Tag Archives: literacy

“Hunting Scapegoats”: WWII Literacy Crisis and Current Education Reform

“Historians often mention World War II as a time when expectations for schooling and literacy really took off,” explains Deborah Brandt, “when what was considered an adequate level of education moved from fourth grade to twelfth grade in a matter of a few years” (p. 485).

National concerns about literacy can be traced to literacy tests for soldiers in WWI, when 25% of recruits were deemed illiterate. While this data appear to have prompted a greater focus on literacy in U.S. public schools, WWII data on literacy again suggested far too many people in the U.S. struggled with basic literacy. As Brandt notes:

Even more profoundly, though, World War II changed the rationale for mass literacy. Literacy was irrevocably transformed from a nineteenth-century moral imperative into a twentieth-century production imperative—transformed from an attribute of a “good” individual into an individual “good,” a resource or raw material vital to national security and global competition.

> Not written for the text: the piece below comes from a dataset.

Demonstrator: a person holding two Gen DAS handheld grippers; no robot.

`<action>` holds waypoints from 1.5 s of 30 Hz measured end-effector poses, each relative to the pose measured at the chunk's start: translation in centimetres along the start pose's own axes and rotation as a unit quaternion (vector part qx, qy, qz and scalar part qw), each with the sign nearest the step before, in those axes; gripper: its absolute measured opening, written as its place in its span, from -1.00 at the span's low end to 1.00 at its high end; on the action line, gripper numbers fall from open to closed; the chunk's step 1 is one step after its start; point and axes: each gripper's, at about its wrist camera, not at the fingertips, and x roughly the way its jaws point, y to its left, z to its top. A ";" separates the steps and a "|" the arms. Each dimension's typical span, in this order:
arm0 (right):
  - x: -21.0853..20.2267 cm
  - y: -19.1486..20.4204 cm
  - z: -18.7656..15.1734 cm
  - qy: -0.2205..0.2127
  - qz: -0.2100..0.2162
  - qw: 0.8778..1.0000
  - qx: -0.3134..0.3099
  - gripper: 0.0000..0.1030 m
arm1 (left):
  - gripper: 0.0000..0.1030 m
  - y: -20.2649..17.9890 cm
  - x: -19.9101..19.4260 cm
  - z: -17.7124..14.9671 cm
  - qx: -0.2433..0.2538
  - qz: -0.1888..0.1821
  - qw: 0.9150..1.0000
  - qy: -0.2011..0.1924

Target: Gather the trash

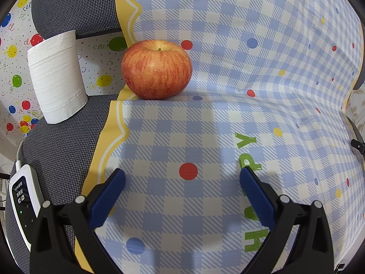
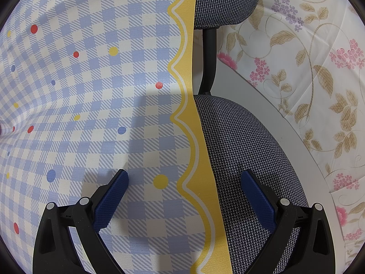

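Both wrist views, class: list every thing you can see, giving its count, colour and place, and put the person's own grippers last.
Apple: one, red-yellow, at the fold where seat meets backrest, on the cloth's yellow border.
Tissue roll: one, white, on the bare chair seat left of the apple.
Checked cloth: one, blue-white with coloured dots, draped over seat and backrest.
Chair: one, grey weave, under the cloth.
Remote-like device: one, white and black, at the seat's left edge.
Floral sheet: one, white-pink, right of the chair.
Left gripper: one, black with blue pads, open, empty.
Right gripper: one, same colours, open, empty.
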 end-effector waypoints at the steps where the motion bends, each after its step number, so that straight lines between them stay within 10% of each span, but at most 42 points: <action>1: 0.0 0.0 0.0 0.000 0.000 1.000 0.000 0.89 | 0.90 0.0 0.0 0.0 0.000 0.000 1.000 0.000; 45: 0.2 -0.1 0.3 0.000 0.000 1.000 0.000 0.89 | 0.90 -0.1 0.1 0.2 -0.001 0.001 1.000 0.000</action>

In the process, literacy was turned into something extractable, something measurable, some-thing rentable, and thereby something worthy of rational investment. (p. 485)

From the early to mid-twentieth century, then, a powerful dynamic was created among racial integration, military-based measurement of IQ and literacy, and changing expectations for public education.

Brandt sees those relationships in current education reform ideologies and claims:

We can find eerie parallels between the selective service system of the mid-twentieth century and the public educational system of the early twenty-first century. There is the atmosphere of high anxiety around literacy, rapidly changing standards, an imposition of those standards onto more and more people, a search (largely futile) for reliable testing, a context of quick technological development, a heightened concern for world dominance, and a linking of literacy with national security, productivity, and total quality control. This is what happens when literacy links up with competition, with the need to win the war. It is this competition that justifies the strip mining of literacy, the ranking of skill, the expendability of human potential, and the production of just-in-time literacy. It is the blueprint for the Knowledge Economy. (p. 499)

Calls of a literacy crisis during WWII are roots of similar cries of education crisis spanning from the early 1980s until today. And throughout either era, the complexities of the problems are ignored in order to force agendas that have less to do with education than with serving larger social and political goals—often ones benefitting the privileged at the expense of the impoverished and marginalized.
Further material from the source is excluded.